§ **Task data**:
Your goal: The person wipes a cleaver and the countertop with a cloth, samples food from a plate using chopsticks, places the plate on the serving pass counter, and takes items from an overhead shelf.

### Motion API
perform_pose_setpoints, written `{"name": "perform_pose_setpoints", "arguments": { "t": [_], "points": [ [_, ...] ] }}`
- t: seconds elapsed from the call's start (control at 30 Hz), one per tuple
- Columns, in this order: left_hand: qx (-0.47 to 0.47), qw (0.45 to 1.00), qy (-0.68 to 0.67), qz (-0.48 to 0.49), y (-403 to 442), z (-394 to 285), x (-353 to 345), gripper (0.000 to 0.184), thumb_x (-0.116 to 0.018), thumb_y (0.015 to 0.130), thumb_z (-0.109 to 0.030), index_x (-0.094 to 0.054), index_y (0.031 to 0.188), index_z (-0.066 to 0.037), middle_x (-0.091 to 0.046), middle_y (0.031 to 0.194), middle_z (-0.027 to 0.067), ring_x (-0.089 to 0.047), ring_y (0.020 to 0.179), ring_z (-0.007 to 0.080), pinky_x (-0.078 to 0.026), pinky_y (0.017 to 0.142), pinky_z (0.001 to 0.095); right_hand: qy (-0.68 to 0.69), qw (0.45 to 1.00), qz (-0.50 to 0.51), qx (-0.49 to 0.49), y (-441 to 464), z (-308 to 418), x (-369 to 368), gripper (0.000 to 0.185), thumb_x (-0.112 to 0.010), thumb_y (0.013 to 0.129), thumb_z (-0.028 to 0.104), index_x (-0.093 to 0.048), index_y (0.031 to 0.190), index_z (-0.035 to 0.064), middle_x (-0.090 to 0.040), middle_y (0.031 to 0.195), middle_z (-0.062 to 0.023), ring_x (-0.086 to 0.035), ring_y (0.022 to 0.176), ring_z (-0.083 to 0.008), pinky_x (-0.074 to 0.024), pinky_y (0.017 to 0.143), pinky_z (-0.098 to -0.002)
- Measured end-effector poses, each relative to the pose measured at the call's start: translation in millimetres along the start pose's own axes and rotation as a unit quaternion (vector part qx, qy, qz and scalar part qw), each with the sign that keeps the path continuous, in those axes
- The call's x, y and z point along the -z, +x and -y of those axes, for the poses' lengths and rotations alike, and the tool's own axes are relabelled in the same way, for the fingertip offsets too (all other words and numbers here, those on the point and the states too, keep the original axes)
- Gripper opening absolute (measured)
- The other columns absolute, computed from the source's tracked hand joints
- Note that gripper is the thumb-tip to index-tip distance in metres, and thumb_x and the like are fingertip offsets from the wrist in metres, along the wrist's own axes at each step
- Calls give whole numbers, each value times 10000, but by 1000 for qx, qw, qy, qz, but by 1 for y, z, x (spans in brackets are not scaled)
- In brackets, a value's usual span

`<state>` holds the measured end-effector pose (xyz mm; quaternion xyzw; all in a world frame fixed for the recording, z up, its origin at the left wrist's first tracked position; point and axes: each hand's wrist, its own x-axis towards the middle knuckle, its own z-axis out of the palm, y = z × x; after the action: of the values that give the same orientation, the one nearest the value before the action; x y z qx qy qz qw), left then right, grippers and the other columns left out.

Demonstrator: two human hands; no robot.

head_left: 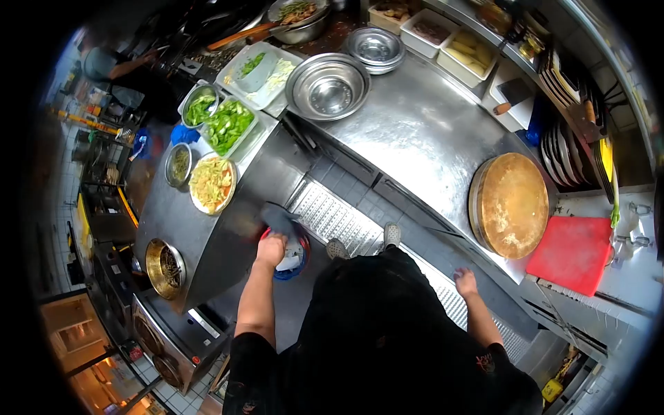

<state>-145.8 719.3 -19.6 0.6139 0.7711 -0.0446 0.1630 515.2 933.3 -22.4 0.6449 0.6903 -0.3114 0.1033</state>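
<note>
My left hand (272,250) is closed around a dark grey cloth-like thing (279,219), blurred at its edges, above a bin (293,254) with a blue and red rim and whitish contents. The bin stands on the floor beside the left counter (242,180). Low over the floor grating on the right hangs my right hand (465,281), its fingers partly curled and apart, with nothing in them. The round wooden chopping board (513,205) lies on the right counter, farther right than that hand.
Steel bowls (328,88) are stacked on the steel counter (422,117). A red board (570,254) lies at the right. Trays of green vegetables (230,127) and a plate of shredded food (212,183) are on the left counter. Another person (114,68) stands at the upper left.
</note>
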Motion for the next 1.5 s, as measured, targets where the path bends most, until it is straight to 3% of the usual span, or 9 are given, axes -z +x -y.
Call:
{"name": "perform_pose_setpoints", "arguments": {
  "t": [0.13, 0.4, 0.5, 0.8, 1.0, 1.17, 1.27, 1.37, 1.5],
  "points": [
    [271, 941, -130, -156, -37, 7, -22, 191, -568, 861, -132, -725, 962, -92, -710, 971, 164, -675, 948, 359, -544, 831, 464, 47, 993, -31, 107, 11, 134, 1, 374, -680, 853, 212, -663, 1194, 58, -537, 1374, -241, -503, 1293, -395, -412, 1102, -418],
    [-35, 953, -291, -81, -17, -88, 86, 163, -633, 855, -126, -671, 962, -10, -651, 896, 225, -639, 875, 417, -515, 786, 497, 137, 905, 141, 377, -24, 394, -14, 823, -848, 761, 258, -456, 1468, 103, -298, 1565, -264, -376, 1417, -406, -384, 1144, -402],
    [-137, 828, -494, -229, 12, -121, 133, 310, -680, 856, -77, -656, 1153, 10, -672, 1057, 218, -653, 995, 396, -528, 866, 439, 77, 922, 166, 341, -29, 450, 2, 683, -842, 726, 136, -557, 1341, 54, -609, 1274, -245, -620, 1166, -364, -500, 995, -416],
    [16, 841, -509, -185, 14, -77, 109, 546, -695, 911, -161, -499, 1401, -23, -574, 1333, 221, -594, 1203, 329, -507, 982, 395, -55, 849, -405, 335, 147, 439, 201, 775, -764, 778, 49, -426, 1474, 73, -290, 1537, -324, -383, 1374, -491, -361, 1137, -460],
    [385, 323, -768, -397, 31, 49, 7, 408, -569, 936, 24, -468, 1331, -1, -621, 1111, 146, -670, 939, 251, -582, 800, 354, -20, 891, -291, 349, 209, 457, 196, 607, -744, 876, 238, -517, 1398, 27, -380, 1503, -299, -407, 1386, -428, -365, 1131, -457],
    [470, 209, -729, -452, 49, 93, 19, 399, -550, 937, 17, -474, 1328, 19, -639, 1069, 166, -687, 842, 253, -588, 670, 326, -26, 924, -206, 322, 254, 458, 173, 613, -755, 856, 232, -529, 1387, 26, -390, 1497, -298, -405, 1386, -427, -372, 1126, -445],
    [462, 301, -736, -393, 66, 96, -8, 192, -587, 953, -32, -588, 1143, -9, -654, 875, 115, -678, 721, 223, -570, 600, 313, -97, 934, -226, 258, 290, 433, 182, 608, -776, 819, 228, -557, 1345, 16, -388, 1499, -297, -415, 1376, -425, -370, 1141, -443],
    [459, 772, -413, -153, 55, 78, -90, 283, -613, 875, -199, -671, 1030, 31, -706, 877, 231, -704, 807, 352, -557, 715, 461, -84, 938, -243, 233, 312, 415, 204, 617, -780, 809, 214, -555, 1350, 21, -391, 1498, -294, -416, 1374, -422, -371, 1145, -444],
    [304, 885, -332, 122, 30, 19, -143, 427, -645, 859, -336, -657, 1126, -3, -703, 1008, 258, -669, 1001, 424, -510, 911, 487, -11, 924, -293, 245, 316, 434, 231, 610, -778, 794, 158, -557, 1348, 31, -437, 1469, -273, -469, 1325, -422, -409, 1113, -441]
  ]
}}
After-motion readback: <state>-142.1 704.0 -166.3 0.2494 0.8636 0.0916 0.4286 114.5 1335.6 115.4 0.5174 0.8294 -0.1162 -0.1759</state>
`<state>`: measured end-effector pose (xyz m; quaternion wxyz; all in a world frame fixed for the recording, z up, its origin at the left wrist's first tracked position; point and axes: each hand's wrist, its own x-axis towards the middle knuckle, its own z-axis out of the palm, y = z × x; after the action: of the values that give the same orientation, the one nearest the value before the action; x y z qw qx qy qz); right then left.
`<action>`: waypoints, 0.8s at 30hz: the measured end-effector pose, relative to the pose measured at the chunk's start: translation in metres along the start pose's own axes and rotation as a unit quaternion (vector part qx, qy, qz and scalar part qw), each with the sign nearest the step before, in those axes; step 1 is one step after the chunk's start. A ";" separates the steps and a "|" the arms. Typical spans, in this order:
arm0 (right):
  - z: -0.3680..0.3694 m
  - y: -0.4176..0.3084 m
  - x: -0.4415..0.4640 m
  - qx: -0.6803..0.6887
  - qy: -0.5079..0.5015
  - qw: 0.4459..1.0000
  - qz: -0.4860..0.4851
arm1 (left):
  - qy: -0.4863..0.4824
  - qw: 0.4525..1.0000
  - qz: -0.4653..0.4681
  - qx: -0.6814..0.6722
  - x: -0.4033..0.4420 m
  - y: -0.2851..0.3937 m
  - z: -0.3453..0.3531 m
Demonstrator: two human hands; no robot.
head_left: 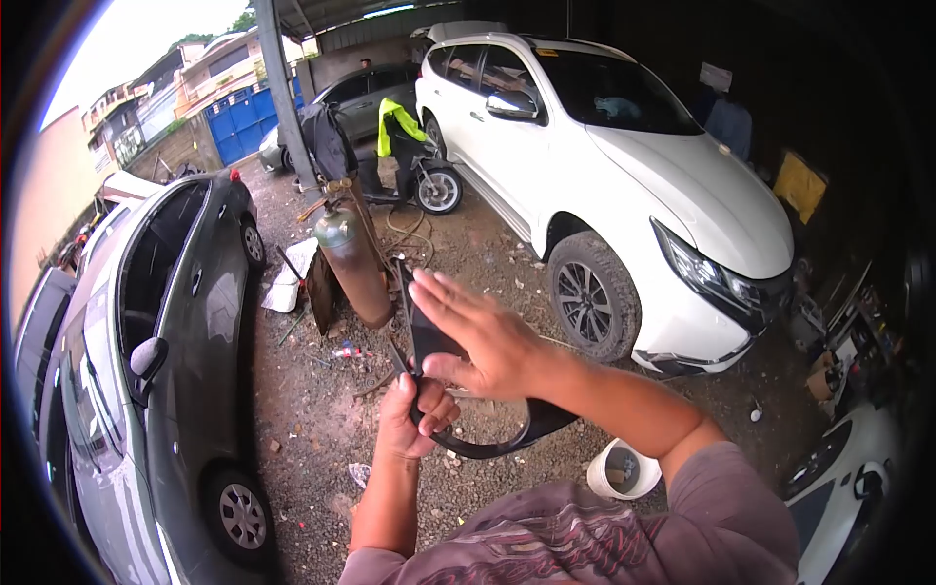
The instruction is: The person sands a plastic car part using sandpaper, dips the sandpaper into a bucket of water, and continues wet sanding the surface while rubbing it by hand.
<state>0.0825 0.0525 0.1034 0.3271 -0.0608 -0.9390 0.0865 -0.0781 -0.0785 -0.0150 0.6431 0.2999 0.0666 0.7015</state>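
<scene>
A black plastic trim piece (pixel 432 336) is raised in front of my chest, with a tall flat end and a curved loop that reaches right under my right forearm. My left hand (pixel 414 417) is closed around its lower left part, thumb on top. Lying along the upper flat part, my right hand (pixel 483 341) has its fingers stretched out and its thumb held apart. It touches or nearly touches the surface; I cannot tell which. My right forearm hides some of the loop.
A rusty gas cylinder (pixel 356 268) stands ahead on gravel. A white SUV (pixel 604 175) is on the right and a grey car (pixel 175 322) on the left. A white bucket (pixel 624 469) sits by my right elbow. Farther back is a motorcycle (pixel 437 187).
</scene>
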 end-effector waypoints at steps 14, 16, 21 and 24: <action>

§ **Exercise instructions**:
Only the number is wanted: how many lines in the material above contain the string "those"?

§ **Output**:
3